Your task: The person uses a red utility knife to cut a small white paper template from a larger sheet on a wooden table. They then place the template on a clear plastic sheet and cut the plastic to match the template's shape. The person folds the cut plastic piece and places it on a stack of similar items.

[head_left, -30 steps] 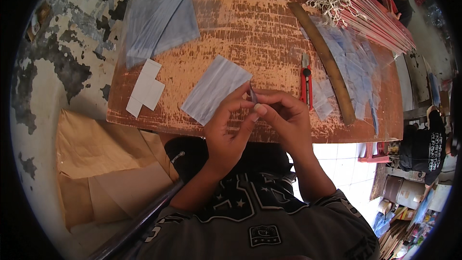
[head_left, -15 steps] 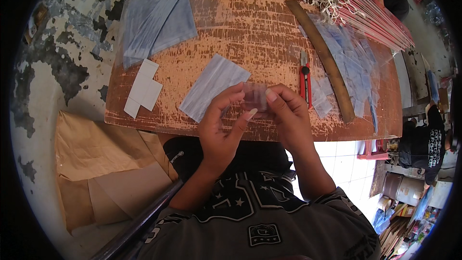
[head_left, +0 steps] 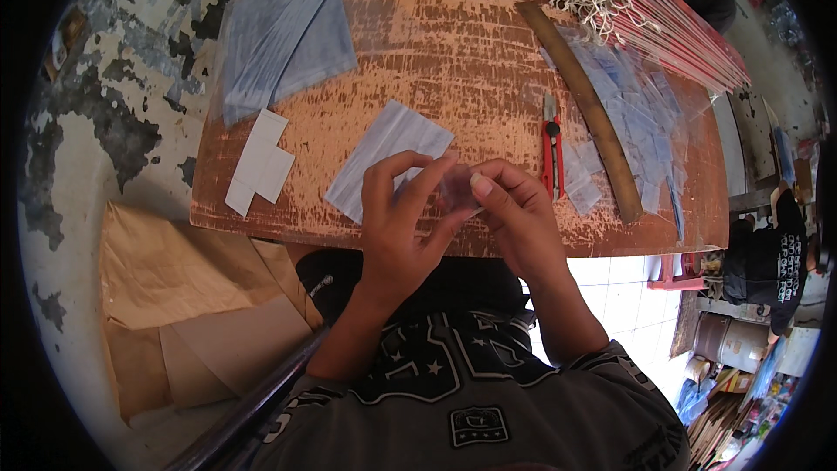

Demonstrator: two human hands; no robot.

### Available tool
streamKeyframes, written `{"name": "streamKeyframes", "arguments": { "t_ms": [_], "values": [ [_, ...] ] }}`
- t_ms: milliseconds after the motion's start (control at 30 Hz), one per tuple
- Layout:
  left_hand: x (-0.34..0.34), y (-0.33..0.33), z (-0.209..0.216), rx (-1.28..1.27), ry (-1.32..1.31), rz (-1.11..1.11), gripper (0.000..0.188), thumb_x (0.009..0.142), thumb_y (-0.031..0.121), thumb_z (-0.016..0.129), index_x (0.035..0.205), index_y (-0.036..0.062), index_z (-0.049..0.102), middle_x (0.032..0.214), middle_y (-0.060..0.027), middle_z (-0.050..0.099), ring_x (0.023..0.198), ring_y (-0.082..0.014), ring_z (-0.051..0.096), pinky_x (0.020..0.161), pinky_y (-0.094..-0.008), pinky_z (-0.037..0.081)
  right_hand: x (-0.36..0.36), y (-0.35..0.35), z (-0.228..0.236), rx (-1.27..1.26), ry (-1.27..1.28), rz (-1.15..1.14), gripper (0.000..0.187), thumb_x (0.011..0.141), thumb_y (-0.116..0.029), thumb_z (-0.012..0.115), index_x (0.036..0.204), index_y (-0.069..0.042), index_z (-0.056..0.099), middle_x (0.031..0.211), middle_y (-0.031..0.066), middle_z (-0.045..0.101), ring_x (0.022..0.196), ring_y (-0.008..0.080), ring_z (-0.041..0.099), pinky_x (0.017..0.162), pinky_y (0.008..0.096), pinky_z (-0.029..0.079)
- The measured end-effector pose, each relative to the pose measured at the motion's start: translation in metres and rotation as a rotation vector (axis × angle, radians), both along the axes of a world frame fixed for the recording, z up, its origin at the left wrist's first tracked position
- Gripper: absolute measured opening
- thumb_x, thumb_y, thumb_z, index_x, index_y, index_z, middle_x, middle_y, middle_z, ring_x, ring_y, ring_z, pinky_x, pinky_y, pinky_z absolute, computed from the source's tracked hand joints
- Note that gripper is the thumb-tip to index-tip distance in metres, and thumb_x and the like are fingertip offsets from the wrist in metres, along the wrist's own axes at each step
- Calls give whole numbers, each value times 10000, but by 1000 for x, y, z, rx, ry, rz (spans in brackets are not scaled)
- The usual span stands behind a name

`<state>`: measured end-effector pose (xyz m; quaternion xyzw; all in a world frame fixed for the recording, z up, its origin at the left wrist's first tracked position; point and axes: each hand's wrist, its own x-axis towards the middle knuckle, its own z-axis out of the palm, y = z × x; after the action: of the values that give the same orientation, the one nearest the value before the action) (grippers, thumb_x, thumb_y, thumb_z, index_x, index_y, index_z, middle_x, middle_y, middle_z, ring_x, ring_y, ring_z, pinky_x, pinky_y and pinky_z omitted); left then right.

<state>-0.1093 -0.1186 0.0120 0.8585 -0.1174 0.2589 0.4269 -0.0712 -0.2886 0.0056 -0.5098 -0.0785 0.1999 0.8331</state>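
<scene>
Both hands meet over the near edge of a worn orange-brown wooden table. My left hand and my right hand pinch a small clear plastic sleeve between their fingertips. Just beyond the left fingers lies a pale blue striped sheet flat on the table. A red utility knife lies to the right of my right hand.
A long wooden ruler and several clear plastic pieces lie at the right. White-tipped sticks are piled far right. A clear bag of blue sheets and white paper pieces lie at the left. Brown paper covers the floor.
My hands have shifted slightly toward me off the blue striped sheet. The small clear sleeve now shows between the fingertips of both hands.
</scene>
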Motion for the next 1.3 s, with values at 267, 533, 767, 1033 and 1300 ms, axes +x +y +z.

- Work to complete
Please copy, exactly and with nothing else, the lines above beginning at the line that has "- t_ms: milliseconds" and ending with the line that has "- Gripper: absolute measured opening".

- Task answer
- t_ms: milliseconds after the motion's start (control at 30 Hz), one per tuple
- Layout:
  left_hand: x (-0.34..0.34), y (-0.33..0.33), z (-0.209..0.216), rx (-1.28..1.27), ry (-1.32..1.31), rz (-1.11..1.11), gripper (0.000..0.188), thumb_x (0.009..0.142), thumb_y (-0.031..0.121), thumb_z (-0.016..0.129), index_x (0.035..0.205), index_y (-0.036..0.062), index_z (-0.049..0.102), middle_x (0.032..0.214), middle_y (-0.060..0.027), middle_z (-0.050..0.099), ring_x (0.023..0.198), ring_y (-0.082..0.014), ring_z (-0.051..0.096), pinky_x (0.020..0.161), pinky_y (-0.094..-0.008), pinky_z (-0.037..0.081)
  right_hand: x (-0.36..0.36), y (-0.35..0.35), z (-0.228..0.236), rx (-1.27..1.26), ry (-1.27..1.28), rz (-1.15..1.14), gripper (0.000..0.187), thumb_x (0.011..0.141), thumb_y (-0.116..0.029), thumb_z (-0.012..0.115), index_x (0.036..0.204), index_y (-0.069..0.042), index_z (-0.056..0.099), middle_x (0.031..0.211), middle_y (-0.031..0.066), middle_z (-0.045..0.101), ring_x (0.022..0.196), ring_y (-0.008..0.080), ring_z (-0.041..0.099), pinky_x (0.017..0.162), pinky_y (0.008..0.096), pinky_z (-0.029..0.079)
- The measured end-effector pose, each relative to the pose measured at the motion's start: translation in metres and rotation as a rotation vector (axis × angle, radians), both along the axes of a world frame fixed for the recording, z up, its origin at the left wrist's first tracked position
- Gripper: absolute measured opening

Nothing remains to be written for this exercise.